For the data below, please report each line where the word "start" is found.
┄┄┄┄┄┄┄┄┄┄┄┄┄┄┄┄┄┄┄┄
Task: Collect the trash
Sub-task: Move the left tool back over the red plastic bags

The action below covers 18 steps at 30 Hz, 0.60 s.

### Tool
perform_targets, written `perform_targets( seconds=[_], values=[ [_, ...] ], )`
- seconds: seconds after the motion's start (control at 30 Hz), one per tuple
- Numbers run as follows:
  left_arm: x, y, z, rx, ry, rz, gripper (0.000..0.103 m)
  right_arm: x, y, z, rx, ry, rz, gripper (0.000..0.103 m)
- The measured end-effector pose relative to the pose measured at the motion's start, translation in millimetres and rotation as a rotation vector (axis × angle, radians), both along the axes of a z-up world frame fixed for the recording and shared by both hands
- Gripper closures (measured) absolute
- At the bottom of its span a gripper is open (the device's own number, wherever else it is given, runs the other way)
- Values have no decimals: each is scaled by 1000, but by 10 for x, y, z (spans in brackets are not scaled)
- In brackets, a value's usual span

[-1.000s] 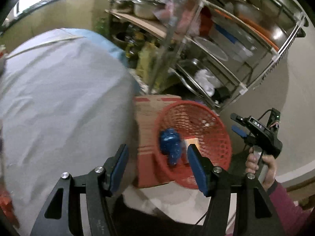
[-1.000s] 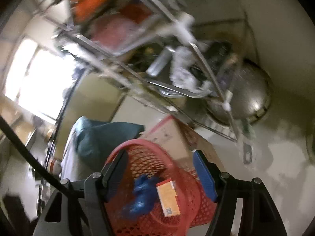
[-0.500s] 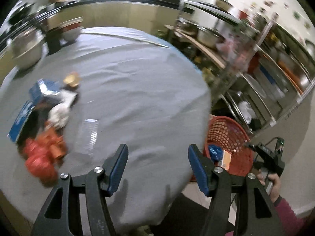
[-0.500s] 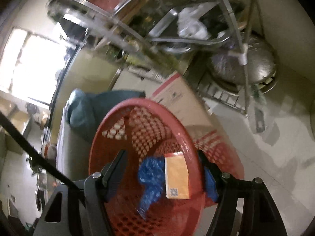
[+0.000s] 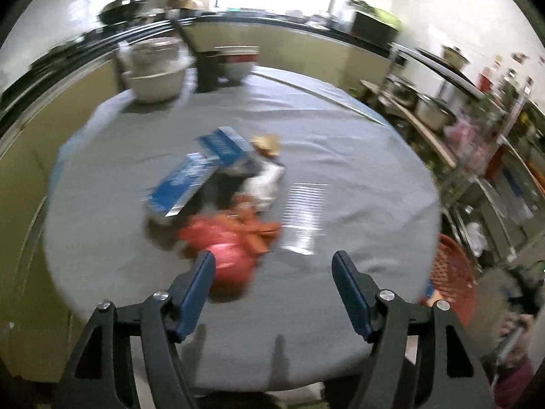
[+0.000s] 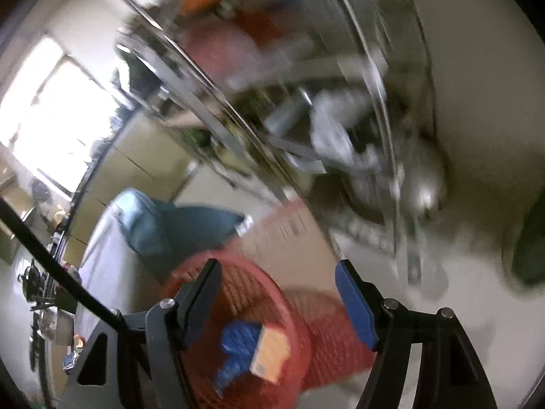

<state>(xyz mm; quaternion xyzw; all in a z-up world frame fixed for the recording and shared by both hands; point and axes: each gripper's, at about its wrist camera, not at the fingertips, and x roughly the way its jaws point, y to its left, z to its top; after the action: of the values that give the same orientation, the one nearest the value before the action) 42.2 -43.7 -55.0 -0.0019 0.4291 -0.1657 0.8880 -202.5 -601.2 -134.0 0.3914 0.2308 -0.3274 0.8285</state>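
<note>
My left gripper (image 5: 272,289) is open and empty above the near side of a round table with a grey cloth (image 5: 357,156). A blurred pile of trash lies ahead: blue cartons (image 5: 190,180), red-orange wrappers (image 5: 231,242), a white crumpled piece (image 5: 265,184), a clear plastic piece (image 5: 303,218). My right gripper (image 6: 277,303) is open and empty above a red mesh basket (image 6: 272,310) on the floor. In the basket lie a blue wrapper (image 6: 238,341) and an orange card (image 6: 270,354). The basket also shows in the left wrist view (image 5: 453,279).
Bowls (image 5: 156,71) and a dark object (image 5: 207,68) stand at the table's far edge. A metal shelf rack with pots (image 5: 477,136) stands to the right. A cardboard box (image 6: 289,235) lies behind the basket, beside the rack (image 6: 306,119).
My left gripper has swung from the basket over to the table, and the trash pile is now straight ahead. My right gripper has lifted back a little from the basket.
</note>
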Motion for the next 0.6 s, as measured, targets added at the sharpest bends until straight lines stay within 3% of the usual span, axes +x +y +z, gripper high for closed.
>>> perform_targets(
  seconds=[0.1, 0.23, 0.43, 0.6],
  values=[
    [54, 318, -75, -11, 13, 77, 30, 221, 235, 376, -100, -29, 104, 30],
    [93, 566, -159, -49, 46, 122, 30, 834, 896, 663, -153, -56, 386, 30],
    [89, 797, -184, -55, 47, 154, 30, 1809, 2140, 570, -103, 2, 823, 36],
    [151, 1027, -214, -50, 51, 186, 30, 2304, 2854, 449, -32, 43, 1030, 37]
  ],
)
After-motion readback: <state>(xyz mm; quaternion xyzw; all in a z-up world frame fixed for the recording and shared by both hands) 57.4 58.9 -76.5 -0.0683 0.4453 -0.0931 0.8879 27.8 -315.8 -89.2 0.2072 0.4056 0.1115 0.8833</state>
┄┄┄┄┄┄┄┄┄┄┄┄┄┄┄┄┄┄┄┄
== REPLY TO THE EXERCISE ==
- seconds: seconds after the motion's start (control at 30 Hz), one per tuple
- The measured end-effector pose relative to the pose measured at the motion's start, translation in millimetres and rotation as a rotation vector (axis × angle, radians), both along the axes of a z-up world frame fixed for the recording and shared by both hands

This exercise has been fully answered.